Schließlich provozierte dies offenbar aktuen Antwortbedarf, der sich auf dem Blog vom Zündlumpen erbrach. Wenn ich schon die Überschriften lese, überkommt mich ein Lachen, aufgrund der Humorlosigkeit dieser entfernten Genoss*innen. Zumindest scheint mir, dass sie mit An einen Waschlappen nicht begreifen, dass Jens ihre Wahrnehmung und das, was sie für Kritik halten, bereits antizipiert.
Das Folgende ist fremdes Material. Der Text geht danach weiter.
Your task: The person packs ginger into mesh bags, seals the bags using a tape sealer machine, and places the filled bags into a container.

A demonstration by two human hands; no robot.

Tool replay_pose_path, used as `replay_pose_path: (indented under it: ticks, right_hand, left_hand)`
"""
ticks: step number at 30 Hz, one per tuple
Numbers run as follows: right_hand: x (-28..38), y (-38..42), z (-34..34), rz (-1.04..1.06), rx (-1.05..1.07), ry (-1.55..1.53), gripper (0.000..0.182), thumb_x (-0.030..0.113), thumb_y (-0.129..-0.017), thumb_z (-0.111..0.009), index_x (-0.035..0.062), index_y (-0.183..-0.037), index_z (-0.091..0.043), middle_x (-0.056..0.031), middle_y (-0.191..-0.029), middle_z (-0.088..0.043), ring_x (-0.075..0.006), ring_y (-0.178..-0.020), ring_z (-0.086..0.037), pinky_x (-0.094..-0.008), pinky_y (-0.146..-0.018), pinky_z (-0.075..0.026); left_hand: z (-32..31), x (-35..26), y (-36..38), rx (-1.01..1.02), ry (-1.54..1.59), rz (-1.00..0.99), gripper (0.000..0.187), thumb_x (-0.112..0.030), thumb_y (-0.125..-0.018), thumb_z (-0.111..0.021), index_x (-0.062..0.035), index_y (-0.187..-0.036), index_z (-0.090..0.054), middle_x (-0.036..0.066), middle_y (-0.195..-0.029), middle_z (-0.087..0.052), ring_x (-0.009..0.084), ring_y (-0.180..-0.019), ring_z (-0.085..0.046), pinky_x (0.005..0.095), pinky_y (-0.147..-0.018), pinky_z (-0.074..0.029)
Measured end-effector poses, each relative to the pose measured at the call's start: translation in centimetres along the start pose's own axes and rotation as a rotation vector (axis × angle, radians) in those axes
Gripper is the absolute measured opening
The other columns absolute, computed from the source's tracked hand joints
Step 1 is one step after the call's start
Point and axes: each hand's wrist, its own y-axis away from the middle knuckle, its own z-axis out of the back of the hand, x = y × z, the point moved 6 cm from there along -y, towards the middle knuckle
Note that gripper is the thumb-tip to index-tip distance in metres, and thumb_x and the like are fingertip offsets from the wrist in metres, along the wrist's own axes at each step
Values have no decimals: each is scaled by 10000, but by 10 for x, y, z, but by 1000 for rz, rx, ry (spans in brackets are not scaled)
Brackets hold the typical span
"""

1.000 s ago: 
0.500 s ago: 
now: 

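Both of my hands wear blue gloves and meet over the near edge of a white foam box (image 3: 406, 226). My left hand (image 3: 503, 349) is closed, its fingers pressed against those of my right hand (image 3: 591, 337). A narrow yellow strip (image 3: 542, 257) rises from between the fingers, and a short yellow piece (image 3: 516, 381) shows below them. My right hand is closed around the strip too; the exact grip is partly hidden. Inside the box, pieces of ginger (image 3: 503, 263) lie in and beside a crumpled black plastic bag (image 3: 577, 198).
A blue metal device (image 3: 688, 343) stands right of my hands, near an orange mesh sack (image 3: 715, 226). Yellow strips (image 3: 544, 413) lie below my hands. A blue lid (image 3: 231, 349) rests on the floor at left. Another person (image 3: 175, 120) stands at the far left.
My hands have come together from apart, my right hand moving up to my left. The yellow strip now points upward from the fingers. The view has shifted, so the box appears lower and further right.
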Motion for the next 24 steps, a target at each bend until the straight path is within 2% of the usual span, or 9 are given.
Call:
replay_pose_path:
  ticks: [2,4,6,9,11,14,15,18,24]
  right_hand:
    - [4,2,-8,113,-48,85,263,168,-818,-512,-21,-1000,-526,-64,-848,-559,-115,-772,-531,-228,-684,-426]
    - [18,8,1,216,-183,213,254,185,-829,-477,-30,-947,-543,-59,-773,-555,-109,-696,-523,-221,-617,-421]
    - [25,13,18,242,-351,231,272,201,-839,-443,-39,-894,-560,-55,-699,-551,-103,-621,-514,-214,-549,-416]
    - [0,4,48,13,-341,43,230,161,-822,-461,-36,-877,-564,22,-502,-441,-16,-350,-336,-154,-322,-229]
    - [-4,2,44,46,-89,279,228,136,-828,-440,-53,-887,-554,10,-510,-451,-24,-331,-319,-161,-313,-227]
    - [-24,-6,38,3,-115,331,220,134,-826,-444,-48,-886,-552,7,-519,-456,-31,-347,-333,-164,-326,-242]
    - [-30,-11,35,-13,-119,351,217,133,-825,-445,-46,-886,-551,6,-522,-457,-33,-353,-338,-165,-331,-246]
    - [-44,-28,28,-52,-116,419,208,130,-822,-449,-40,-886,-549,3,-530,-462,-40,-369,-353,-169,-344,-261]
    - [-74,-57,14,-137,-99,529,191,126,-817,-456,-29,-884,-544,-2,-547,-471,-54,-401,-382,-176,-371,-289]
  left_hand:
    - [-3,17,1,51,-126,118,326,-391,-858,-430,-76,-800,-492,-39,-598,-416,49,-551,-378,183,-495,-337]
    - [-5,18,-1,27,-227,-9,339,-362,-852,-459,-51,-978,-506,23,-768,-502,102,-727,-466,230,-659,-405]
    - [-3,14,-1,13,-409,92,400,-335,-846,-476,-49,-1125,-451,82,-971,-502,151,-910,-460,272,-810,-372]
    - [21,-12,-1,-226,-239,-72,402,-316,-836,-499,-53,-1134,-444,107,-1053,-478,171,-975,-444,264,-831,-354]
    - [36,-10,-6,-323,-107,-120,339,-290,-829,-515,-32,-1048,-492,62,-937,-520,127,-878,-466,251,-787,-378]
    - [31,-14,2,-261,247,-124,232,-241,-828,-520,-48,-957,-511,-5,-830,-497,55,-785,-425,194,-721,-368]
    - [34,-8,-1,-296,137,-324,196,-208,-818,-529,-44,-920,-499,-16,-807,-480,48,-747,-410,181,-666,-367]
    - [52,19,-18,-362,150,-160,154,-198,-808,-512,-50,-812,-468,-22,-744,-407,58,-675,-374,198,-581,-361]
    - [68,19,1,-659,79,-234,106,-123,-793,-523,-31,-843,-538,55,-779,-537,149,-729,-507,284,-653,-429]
Auch mit Jens Störfried, du alter Pragmatiker zielt der Autor geradezu darauf ab, sich selbst aus einer ernsthaften Auseinandersetzung herauszukatapultieren, wenn er etwa schreibt: „Wozu mich sozial-revolutionär orientieren und formieren und mich dann auch noch ernst nehmen, wenn der Angriff doch meinem individuellen Verlangen und Vergnügen entspricht? Wozu und vor allem welche Verantwortung übernehmen und wem gegenüber?“ und Jens dabei auf völlig abstruser Weise unterstellt, er würde sich „Gedanken um eine neue totalitäre Herrschaft“ machen. Einfach lächerlich. Mit Ratschlägen an die Föderierten, den Bruch mit der Linken betreffend, fühle ich mich dann vollends aus der Zeit gefallen – oder ist der schreibende Eigenbrötler irgendwo hängen geblieben?, ich weiß es nicht. Aus den Zeilen spricht eine große und nicht überwundene Enttäuschung, mit der wir jedoch nichts zu tun haben. Vermutlich würde ich sie selbst sogar teilen. Meine Konsequenzen daraus wären jedoch andere.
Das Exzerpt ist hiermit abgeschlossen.